Giulio Andreotti
D. Nuno Brás
Voz da Verdade, 2013.05.12
Giulio Andreotti parecia resistir a tudo. Desde os anos do pós-II Guerra até aos nossos dias, era um nome incontornável da política italiana e europeia (praticamente durante os 50 anos que durou a sua vida política ativa, foi 7 vezes primeiro-ministro e em muitas outras ocasiões foi ministro de diferentes pastas, dos Negócios Estrangeiros à Cultura).

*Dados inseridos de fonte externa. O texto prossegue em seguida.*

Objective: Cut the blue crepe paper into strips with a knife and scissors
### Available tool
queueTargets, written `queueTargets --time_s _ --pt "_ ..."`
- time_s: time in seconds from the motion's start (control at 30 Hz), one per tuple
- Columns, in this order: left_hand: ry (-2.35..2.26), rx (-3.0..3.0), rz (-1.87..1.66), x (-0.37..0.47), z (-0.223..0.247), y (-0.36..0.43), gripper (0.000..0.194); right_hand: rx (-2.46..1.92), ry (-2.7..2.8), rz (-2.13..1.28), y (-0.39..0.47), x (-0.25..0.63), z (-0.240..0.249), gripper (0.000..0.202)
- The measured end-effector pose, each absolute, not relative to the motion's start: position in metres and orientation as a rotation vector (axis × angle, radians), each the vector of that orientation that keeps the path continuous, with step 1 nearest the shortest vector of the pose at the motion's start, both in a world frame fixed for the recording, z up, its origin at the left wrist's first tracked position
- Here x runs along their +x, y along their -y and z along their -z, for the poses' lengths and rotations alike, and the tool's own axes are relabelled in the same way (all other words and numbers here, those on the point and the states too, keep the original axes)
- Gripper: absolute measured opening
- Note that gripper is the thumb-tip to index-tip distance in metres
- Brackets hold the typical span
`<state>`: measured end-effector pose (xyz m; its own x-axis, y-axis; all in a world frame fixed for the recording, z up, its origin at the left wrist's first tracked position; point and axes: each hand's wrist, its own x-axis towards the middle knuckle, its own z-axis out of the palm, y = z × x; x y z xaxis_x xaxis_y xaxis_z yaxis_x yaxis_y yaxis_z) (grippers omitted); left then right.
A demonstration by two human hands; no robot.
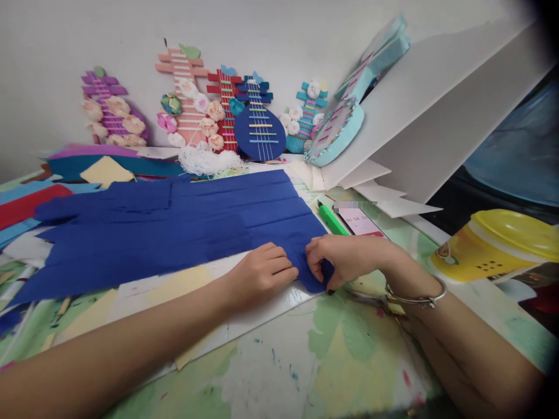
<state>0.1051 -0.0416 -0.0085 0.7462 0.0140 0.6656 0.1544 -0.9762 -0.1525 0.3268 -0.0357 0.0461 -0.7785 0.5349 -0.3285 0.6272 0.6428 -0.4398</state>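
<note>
A wide sheet of blue paper or cloth (196, 227), creased and overlapping in layers, lies across the table over a white board (244, 326). My left hand (264, 273) rests at its front edge with the fingers curled and pressed together; what lies under them is hidden. Just to the right, my right hand (343, 259) has its thumb and fingers bent down onto the blue sheet's right corner, pinching it. A bracelet (421, 299) circles my right wrist. Metal scissors (371, 298) lie partly beneath that wrist.
Behind the sheet, several decorated paper instruments (261, 131) lean on the wall. A green cutter (332, 220) and a phone (360, 220) lie beyond my right hand. At the right are a yellow-lidded cup (493, 244) and large white boards (419, 128). Coloured scraps (30, 203) lie left.
</note>
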Motion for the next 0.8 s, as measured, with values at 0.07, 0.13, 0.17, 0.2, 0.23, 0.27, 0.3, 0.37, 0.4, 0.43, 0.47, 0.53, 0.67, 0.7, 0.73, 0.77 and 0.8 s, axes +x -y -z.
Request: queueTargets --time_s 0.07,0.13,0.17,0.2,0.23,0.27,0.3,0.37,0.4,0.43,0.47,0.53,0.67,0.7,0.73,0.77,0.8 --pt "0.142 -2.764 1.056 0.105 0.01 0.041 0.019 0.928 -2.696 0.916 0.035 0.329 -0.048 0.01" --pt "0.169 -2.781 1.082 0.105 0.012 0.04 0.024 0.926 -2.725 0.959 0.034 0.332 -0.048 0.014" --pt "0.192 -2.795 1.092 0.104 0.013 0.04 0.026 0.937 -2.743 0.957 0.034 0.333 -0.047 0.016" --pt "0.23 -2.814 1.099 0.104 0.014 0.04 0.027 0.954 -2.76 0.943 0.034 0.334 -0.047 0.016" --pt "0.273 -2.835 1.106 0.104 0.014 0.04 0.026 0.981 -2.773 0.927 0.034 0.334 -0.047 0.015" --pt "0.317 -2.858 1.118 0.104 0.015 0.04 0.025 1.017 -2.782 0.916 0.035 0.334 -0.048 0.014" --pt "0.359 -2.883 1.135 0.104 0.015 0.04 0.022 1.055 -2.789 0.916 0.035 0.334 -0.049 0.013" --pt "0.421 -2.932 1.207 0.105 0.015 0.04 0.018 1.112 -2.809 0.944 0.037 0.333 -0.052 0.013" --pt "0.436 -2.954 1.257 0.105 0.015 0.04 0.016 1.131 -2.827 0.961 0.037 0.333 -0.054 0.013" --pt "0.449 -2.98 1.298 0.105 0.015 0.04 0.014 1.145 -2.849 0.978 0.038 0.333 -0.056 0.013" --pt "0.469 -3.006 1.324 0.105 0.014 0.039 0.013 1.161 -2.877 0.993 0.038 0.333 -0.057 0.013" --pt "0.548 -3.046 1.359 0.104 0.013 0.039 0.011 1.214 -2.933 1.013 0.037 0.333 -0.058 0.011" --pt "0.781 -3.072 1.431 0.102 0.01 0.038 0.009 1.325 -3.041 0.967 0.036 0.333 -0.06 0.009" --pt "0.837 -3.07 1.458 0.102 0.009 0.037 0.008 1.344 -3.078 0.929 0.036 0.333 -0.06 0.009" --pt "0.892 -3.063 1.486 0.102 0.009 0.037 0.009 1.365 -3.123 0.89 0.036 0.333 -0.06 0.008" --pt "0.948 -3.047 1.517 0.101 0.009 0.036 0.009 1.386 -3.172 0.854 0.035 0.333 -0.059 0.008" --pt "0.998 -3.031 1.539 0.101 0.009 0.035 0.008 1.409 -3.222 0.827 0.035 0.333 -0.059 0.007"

Conta-se que terá sido Paulo VI, nessa altura um simples monsenhor da Cúria romana, assistente da Ação Católica Universitária italiana, quem entusiasmou o então jovem estudante de Direito a empenhar-se na vida política. Desde esse momento, Andreotti encarnava (juntamente com homens como De Gasperi e Aldo Moro) o que era a democracia cristã italiana no seu melhor: a tentativa de, como cristão, conferir ao seu país um rosto humano.
Acreditava na democracia, nas suas instituições e nos valores que lhe servem de fundamento. Mas sabia igualmente que governar não é querer a todo o custo construir um mundo ideal (isso é o ponto de partida dos ditadores), porque o paraíso apenas existe no céu: durante a história, como seres humanos que somos (e não Deus) cabe-nos antes construir o "possível", com os instrumentos que a democracia coloca ao nosso alcance, em particular aquele da "arte do diálogo".
Como todos os que arriscam estar na vida pública, foi caluniado. Dele disseram o pior que havia a dizer. Muitos dos jornais de uma clara linha de esquerda caricaturavam-no como "Belzebu"; os juízes italianos moveram-lhe um longo processo, acusando-o de pactuar com a Máfia, de que se defendeu com as únicas armas do Direito, e de que saiu ileso e absolvido, após vários anos de sofrida batalha; ainda em vida, fizeram sobre ele um filme em que a sua pessoa era denegrida ao máximo. Confessou publicamente que ainda pensou em mover um processo judicial aos autores dessa película, mas que, depois, pensando bem, o facto era que "estava vivo, e isso era o melhor".
Nunca escondeu ser cristão. Todos os dias participava na Eucaristia na igreja de S. João dos Florentinos. Um comentador não hesitou em dizer nestes dias que "Andreotti escutava os Papas, e os Papas escutavam-no".
Não estou, obviamente, a canonizá-lo. Mas, com todos os defeitos e com todos os pecados que possa ter cometido, Giulio Andreotti não deixa de encarnar, ao lado de outros, para o nosso tempo, a figura do político cristão.
O Senhor chamou-o para junto de Si no passado dia 6 de Maio. "Não era um homem raro - afirmou a sua advogada - era um homem único".